Re: Comments on Data 3.0 manifesto from Kingsley Idehen on 2010-04-19 (public-lod@w3.org from April 2010)

From: Kingsley Idehen <kidehen@openlinksw.com>
Date: Mon, 19 Apr 2010 11:28:33 -0400
To: Leigh Dodds <leigh.dodds@talis.com>
CC: Richard Cyganiak <richard@cyganiak.de>, public-lod <public-lod@w3.org>
Message-ID: <4BCC76A1.9090407@openlinksw.com>
Leigh Dodds wrote:
> Hi,
>
> On 17 April 2010 17:37, Kingsley Idehen <kidehen@openlinksw.com> wrote:
>   
>> ...
>> RDF has inadvertently caused mass distraction away from the fact that a
>> common Data Model is the key to meshing heterogeneous data sources.
>> People just don't "buy" or "grok" the data model aspect of RDF, so why
>> continue fighting this battle, when all we want is mass comprehension,
>> however we get there.
>>     
>
> As you've noted elsewhere, its the natural fixation of people on some
> elements of semantic web technology, like RDF/XML, that have been
> distracting people from the core message. Although personally I think
> that's changing, and focusing on Linked Data has helped.
>   
Yes, but not really changing fast enough, bearing in mind its 2010 and 
we should be demonstrating "one click" demos from a plethora of existing 
apps that showcase why Linked Data changes everything, in a very good way.
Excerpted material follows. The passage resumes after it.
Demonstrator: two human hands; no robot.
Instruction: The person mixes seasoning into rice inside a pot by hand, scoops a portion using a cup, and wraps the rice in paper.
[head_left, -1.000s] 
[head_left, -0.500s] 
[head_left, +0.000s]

I can replicate every killer ODBC demo I gave circa. 1993 with Linked 
Data just by opening up a Descriptor URL. But, I can't really pull that 
off today smoothly because my effort will ultimately get hijacked by RDF 
issues like:

1. What is this thing you opened via a URL from Access or Excel?
2. Why do those LINKs do the wonderful things we see (e.g., polymorphic 
resultsets i.e., the pattern you see in snorql or isparql query results 
tables)
3. etc..

The distraction in the scenario above will either come from a confused 
user or a Semantic Web aficionado.  Ironically, both are equally 
confused, all of the time, but one party doesn't know it :-(

> I've personally found that initially concentrating on the underlying
> model does help people begin to appreciate the benefits. 

Yes!

> But whether
> you begin from RDF, or generalise further and describe EAV largely
> depends on your audience and intent. 

Yes, and most of the time (due to RDF unpopularity), you don't have an 
audience that groks or likes RDF.

> If you're aiming to illustrate
> how RDF is aligned with other data models then I can see how
> positioning it with respect to EAV will help.
>   

RDF would be a chapter 2 item (at best)  in my book about Linked Data 
(should I ever get round to writing one).

You have to understand Structured Data first, how is data structured, 
what does structure give you etc? Most important of all,  have "RDF 
Linked Data the Tweak of EAV" at the back of your mind since that's the 
ultimate destination.


RDF inadvertently conflates Data Model and Data Representation Formats. 
This is an old snafu from the first coming of RDF, and sadly we can't 
fix that in 2010. Simply stating: "RDF is based on a Graph Model..." 
isn't enough. What Graph Model are we talking about? One that dropped 
upon us from Space? Or one that we've used since the start of time?


You can never have a conversation about what is but an aspect of DBMS 
technology without illuminating the role of Data Models.

People like to claim they grok the fact that Resource Description 
Framework is: Graph Data Model and a collection of associated Data 
Representation Formats, but in the same guise all attention is paid to 
the latter. Even worse, RDF/XML  is still pitched as the only official 
variant of latter (even in 2010). Look at how long it's taken RDFa to 
emerge, and the amount of pressure its taken get it this far etc.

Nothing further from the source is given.